*Aim of the exercise*: Copy exactly the lines of the data below that run from the line holding "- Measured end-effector" through the line holding "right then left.", both ends included.
BEGIN
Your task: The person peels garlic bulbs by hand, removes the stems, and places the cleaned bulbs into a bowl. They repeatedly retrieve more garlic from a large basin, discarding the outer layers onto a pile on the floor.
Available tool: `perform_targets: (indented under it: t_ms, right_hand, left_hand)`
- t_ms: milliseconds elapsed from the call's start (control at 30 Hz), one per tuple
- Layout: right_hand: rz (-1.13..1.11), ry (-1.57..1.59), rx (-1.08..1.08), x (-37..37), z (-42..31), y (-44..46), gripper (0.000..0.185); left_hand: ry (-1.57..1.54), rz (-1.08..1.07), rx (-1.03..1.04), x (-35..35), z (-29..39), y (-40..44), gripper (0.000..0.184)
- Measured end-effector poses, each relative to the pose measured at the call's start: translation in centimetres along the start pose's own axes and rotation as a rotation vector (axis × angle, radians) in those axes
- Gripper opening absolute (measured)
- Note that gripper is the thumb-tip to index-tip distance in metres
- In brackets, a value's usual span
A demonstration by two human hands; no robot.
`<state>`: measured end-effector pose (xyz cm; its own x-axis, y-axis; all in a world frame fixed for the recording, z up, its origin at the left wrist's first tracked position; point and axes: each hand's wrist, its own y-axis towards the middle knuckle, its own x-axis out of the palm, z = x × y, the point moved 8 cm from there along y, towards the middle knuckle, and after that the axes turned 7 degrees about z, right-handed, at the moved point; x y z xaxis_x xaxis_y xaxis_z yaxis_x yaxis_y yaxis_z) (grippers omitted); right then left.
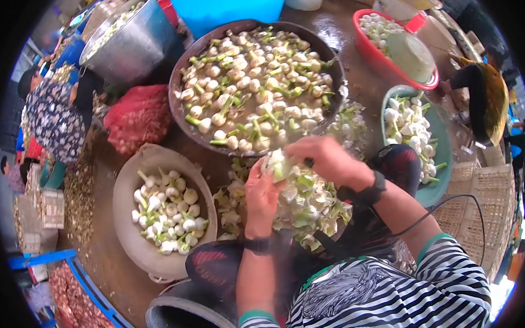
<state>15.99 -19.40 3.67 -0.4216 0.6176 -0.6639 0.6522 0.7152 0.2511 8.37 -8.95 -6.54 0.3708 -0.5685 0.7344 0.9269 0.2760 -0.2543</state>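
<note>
My left hand point(262, 196) is closed round a garlic bulb point(277, 164) with pale, loose skins. My right hand point(327, 160) works right against the bulb with its fingers closed and slightly blurred. A small dark thing point(309, 162) shows between those fingers; its kind cannot be made out. Below both hands lies a heap of peeled-off garlic skins point(310, 206). Just beyond them stands a wide brown basin point(178, 106) full of garlic bulbs with green stems in murky water. To the left, a beige basin point(125, 202) holds cleaner white bulbs.
At the right are a green basin point(443, 135) and a red basin point(359, 37), both holding white bulbs. A red mesh sack point(138, 118) and a metal pot point(130, 49) stand at left. Another person point(56, 116) sits farther left. A woven basket point(475, 212) is beside my right arm.
</note>
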Motion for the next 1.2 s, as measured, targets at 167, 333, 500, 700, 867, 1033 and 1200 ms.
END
*Problem solution*:
- Measured end-effector poses, each relative to the pose measured at the call's start: translation in centimetres along the start pose's own axes and rotation as a rotation vector (axis × angle, radians) in those axes
- Gripper opening absolute (measured)
- Note that gripper is the thumb-tip to index-tip distance in metres
- In brackets, a value's usual span
A demonstration by two human hands; no robot.
`<state>`: measured end-effector pose (xyz cm; its own x-axis, y-axis; all in a world frame fixed for the recording, z up, its origin at the left wrist's first tracked position; point and axes: each hand's wrist, its own y-axis towards the middle knuckle, its own x-axis out of the palm, z = x × y, the point moved 8 cm from there along y, towards the middle knuckle, and after that the axes turned 7 degrees about z, right-handed, at the moved point; x y z xaxis_x xaxis_y xaxis_z yaxis_x yaxis_y yaxis_z) (grippers omitted); right then left.

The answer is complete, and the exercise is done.